Ini menjadi konstruksi umum di masyarakat. Nagara harus hadir agar praktik bejat ini tidak terus menjadi gerakan kolosal massif yang memungkin negeri ini ambruk. Ambruk karena masyarakatnya bermental distruk. Pulihkan kepercayaan rakyat bahwa uang rakyat yang dikelola oleh negara tidak disalahgunakan dan tidak dikorupsi. Mereka yang terindikasi melakukan penyalahgunaan dan tindakan koruptif segera ditindaklanjuti untuk diadili. Adili sesuai hukum yang berlaku, bukan diserahkan kepada pengadilan opini yang hanya menghasilkan kesimpangsiuran semu. Program pemberdayaan untuk pengentasan kemiskinan, memberantas kebodohan perlu digalakkan lebih serius. Karena ketika rakyat tidak miskin, kemungkinanan untuk menfungsikan otaknya untuk berfikir jernih lebih mungkin. Karena ketika rakyat sudah pintar, kemajuan di negari ini bisa terus ditingkatkan mengimbangi kemajuan bangsa lain yang jauh lebih maju dari negeri yang kita huni ini.

Kebejatan di negeri ini bisa ditekan, jika temuan Badan Pengawas pemilu (Bawaslu), Indonesia Corruption Watch (ICW), atau lembaga pengawas lain ditindaklanjuti dengan serius.
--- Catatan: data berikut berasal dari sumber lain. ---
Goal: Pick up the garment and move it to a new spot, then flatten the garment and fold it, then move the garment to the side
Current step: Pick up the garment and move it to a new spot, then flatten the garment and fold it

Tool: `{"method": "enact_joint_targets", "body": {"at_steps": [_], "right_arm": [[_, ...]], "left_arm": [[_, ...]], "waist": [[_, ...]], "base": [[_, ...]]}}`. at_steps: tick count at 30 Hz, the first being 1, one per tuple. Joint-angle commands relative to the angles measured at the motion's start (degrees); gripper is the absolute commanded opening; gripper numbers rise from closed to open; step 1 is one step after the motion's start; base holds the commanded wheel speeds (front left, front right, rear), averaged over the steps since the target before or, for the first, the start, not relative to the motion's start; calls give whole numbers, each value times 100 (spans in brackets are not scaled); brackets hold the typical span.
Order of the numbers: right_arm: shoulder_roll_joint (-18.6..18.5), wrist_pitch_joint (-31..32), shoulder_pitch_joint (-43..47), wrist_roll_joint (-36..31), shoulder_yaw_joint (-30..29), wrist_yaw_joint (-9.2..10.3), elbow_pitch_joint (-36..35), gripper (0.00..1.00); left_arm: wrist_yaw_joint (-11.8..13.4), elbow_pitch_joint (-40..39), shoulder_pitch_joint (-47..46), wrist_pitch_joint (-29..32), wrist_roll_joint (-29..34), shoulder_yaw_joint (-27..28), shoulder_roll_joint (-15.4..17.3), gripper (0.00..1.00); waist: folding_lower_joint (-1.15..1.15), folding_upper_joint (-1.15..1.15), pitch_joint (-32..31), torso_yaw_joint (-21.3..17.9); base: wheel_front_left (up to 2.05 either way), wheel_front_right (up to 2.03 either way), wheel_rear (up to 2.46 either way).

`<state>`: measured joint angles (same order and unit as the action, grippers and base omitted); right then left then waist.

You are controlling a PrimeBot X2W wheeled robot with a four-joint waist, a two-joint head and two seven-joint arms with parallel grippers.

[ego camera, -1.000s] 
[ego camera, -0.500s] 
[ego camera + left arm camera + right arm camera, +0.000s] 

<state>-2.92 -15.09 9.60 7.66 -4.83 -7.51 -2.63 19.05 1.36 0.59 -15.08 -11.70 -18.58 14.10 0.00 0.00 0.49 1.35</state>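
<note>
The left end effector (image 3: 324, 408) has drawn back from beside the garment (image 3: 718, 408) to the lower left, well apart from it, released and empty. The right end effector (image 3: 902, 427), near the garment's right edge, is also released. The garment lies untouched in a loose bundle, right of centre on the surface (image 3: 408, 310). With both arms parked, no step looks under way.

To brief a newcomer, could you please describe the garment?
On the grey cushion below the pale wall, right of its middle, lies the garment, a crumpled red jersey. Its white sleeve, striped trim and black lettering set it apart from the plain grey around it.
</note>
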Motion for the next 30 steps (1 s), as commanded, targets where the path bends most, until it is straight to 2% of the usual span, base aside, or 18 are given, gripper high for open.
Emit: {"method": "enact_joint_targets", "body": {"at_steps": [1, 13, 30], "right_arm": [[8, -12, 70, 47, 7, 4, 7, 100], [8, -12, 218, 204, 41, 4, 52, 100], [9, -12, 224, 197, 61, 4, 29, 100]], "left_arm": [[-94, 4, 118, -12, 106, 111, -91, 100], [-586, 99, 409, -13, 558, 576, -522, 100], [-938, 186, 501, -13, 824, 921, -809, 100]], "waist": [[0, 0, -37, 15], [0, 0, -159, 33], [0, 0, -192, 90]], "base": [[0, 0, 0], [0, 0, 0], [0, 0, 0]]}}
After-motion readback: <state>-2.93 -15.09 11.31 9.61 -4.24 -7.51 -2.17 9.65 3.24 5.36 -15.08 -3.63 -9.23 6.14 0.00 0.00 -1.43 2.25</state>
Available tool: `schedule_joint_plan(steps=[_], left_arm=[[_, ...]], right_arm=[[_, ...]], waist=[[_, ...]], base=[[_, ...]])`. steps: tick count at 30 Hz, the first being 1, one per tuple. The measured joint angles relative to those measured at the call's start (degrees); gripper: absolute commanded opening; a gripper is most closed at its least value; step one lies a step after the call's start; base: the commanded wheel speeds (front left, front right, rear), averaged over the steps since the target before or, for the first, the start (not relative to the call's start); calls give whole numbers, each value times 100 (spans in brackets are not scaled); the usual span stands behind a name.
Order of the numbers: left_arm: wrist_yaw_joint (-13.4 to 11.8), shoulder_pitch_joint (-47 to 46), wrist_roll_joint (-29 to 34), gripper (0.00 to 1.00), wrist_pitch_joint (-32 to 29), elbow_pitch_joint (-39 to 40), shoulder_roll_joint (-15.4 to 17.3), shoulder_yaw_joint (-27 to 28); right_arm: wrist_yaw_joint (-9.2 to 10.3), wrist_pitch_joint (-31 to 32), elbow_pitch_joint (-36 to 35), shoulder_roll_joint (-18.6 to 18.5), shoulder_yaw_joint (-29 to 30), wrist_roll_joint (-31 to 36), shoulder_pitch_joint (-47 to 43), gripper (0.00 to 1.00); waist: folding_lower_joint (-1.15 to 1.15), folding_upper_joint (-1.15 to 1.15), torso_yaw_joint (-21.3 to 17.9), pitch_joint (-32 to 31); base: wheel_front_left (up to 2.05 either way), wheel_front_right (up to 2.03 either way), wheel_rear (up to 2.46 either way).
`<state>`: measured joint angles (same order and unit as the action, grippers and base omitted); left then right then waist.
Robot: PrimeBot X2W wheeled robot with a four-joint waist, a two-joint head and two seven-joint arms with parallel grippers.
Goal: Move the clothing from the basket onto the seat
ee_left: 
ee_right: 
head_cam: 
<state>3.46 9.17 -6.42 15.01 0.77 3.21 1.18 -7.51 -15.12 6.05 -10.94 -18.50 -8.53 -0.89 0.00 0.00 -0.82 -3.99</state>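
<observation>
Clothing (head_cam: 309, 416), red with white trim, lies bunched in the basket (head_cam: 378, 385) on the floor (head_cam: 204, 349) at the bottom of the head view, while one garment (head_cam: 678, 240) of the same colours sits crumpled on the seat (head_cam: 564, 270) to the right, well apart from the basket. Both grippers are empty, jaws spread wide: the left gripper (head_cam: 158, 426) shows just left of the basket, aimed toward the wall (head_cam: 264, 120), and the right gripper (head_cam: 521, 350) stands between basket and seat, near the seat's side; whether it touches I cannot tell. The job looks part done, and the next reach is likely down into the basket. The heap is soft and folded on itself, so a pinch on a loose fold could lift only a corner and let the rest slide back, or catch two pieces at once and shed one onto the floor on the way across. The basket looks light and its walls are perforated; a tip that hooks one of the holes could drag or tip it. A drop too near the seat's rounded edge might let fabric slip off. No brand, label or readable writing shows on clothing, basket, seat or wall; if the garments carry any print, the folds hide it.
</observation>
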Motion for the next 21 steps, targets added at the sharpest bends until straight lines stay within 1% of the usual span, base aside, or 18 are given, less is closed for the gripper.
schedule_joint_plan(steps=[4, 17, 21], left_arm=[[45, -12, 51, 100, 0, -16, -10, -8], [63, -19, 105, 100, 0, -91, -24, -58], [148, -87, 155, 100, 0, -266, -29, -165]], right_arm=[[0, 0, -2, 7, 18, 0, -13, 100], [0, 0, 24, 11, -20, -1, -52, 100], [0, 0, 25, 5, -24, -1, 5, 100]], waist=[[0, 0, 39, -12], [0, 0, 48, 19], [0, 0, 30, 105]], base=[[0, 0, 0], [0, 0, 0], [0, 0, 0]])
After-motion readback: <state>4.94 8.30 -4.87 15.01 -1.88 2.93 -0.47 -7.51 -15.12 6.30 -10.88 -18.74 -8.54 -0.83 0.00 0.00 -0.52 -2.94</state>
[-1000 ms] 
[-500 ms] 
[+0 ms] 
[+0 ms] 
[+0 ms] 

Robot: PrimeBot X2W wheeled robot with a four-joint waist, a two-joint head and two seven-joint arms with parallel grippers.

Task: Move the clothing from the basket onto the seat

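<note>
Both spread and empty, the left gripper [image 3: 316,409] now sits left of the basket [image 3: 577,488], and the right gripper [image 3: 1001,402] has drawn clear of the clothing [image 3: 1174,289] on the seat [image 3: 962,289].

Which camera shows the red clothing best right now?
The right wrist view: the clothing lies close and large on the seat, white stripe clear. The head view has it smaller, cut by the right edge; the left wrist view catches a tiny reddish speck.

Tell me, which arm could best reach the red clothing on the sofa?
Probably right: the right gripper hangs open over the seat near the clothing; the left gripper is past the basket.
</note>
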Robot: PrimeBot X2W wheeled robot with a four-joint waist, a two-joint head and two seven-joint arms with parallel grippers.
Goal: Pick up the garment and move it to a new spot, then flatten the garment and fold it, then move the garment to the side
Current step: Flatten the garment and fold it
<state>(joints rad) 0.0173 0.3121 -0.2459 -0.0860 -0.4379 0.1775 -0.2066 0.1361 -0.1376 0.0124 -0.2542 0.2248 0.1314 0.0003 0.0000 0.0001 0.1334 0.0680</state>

Baik temuan tersebut menyangkut money politik, maupun pelanggaran lain yang sifatnya distruktif.

Karena money politik termasuk delik pidana, maka perlu keterlibatan polisi, jaksa, dan hakim untuk memprosesnya. Polisi, jaksa, hakim sudah saatnya bertindak sesuai perannya. Pulihkan kepercayaan rakyat di tiga lembaga penegakan tersebut yang sempat buram, diburamkan oleh hampir semua orang yang berparaktik bejat di lembaga yang mestinya menegakkan hukum secara tegas. Entah itu kolusi, korupsi, maupun nepotisme.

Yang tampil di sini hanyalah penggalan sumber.